Workshop announcement

Beyond single-agent decision theory

The current decision-theoretic foundations of statistics and machine learning are insufficient for addressing some of the key challenges facing science and society today. First, there are pressing concerns about the social impact of artificial intelligence and machine learning, regarding issues such as fairness, inequality, and value alignment. Single-agent decision theory is insufficient for conceptualizing the underlying conflicts of interest between different agents, or the value alignment issues resulting from divergent objectives.
Second, there is a perceived replication crisis of empirical research, which might be due to p-hacking or publication bias. This crisis has motivated proposed solutions such as pre-registration of statistical analyses and reforms of the publication system. Single-agent statistical decision theory again cannot make sense of these problems and solutions, as it does not allow for conflicts of interest between different parties, private information, or dynamic inconsistency.

Workshop format

The goal of this workshop is to provide a venue for extended in-depth interaction, and the development of research agendas, formulating “big open questions,” with collaboration across disciplinary boundaries, to further the foundations of statistics and machine learning. This workshop will involve speakers from econometrics and economic theory, computer science, and philosophy. The workshop will start with a series of tutorial lectures. The goal of these lectures is to bring all participants on the same page, especially with regards to the relevant state of research in other disciplines.

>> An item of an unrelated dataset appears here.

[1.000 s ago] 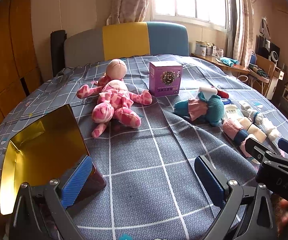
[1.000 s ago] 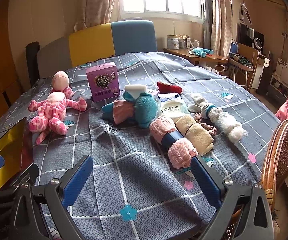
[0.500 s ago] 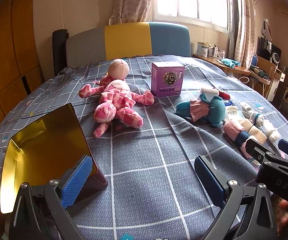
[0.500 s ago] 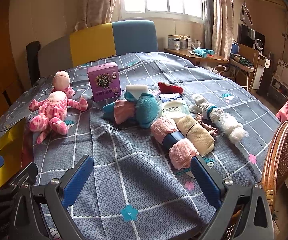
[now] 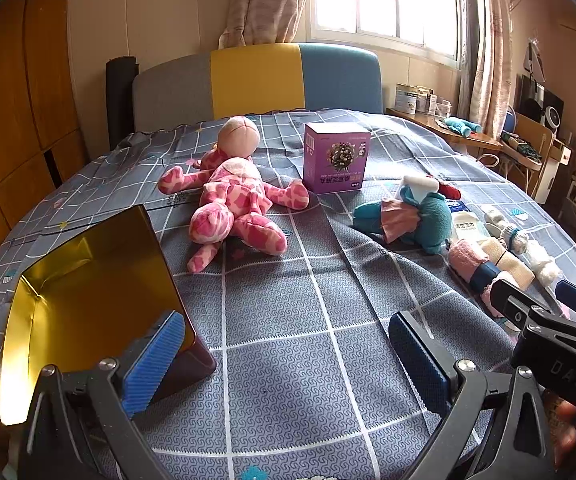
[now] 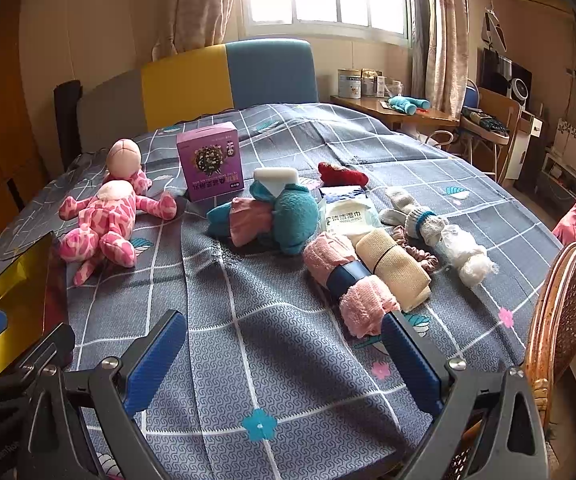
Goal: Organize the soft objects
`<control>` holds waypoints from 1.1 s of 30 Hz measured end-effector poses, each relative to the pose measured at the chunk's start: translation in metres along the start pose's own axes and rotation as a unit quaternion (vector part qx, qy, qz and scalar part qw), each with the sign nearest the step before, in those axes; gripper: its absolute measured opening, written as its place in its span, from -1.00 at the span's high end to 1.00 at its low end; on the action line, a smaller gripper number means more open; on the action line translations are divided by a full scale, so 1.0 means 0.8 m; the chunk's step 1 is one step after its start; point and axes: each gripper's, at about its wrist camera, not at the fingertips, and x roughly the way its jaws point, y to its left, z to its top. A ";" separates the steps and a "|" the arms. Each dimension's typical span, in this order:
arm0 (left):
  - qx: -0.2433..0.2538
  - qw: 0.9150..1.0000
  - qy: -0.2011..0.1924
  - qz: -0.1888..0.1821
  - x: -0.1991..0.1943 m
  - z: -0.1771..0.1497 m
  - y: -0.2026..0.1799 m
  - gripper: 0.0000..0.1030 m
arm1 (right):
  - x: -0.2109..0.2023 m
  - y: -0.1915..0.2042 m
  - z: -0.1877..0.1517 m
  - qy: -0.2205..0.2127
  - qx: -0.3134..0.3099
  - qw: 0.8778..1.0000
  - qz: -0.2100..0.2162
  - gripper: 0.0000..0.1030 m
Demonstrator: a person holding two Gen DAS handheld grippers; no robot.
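A pink spotted plush doll [image 5: 232,204] [image 6: 104,220] lies on the grey checked bedspread, left of centre. A teal plush toy with a pink skirt [image 5: 412,216] [image 6: 276,216] lies to its right. Rolled towels, pink [image 6: 348,276] and beige [image 6: 396,268], white socks [image 6: 440,232] and a wet-wipes pack [image 6: 348,212] lie further right. An open gold-lined box [image 5: 88,284] [image 6: 12,300] lies on its side at the near left. My left gripper [image 5: 284,356] hovers open beside the box. My right gripper [image 6: 284,356] is open, near the pink towel.
A purple carton [image 5: 336,158] [image 6: 210,162] stands upright behind the toys. A small red soft item [image 6: 342,174] lies behind the wipes. A wicker chair back [image 6: 564,312] rises at the bed's right edge. A cluttered desk [image 6: 404,112] stands by the window.
Both views have shifted slightly, as if both grippers drew back or rose a little. Nothing on the bed has moved.
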 end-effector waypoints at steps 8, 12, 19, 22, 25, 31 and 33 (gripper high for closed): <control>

These will be followed by talks on frontier work. In these talks, the speakers will give an overview of their own work, and other related frontier work. The workshop will conclude with an open-ended panel discussion on big open questions.

Confirmed speakers

  • Isaiah Andrews (Econometrics) Website
  • Celestine Mendler-Dünner (Computer Science) Website
  • Nika Haghtalab (Computer Science) Website
  • Lily Hu (Philosophy) Website
  • Carina Prunkl (Philosophy) Website
  • Jann Spiess (Econometrics) Website
  • Ana-Andreea Stoica (Computer Science) Website


Tutorial lectures

Monday, May 22

11:45 Maximilian Kasy
Opening remarks
Slides, Recording

12:00 Carina Prunkl
Algorithms and social epistemology
Slides, Recording

14:15 Celestine Mendler-Dünner
Performative Prediction
Slides, Recording

16:00 Jann Spiess
Econometrics with Misaligned Preferences
Slides, Recording

Tuesday, May 23

11:30 Lily Hu
Causal Inference and the Problem of Variable Choice
Slides, Recording

14:15 Isaiah Andrews
Correcting for Selective Publication and Attention
Slides, Recording

16:00 Ana-Andreea Stoica
Diagnosing Algorithmic Inequality in Social Networks
Slides, Recording

Wednesday, May 24

11:30 Nika Haghtalab
Foundations of learning and incentives
Slides, Recording

13:45 Guided tour of Oxford for speakers

Frontier talks

Wednesday, May 24

16:00 Ana-Andreea Stoica
Interventions for mitigating Algorithmic Inequality in Social Networks

Thursday, May 25

11:30 Jann Spiess
Explanations with a purpose: regulating black-box algorithmic decisions
Slides, Recording

14:15 Carina Prunkl
Noise - a flaw in algorithmic judgment?

16:00 Celestine Mendler-Dünner
Algorithmic Collective Action in ML
Slides, Recording

Friday, May 26

11:30 Nika Haghtalab
Multi-objective learning: A unifying perspective on collaboration, fairness, and robustness
Slides, Recording

14:15 Isaiah Andrews
A Model of Scientific Communication
Slides, Recording

16:00 Lily Hu
Do Causal Diagrams Assume a Can Opener?
Slides, Recording

Saturday, May 27

10:00 Group discussion
Speakers only. Radcliffe Humanities building.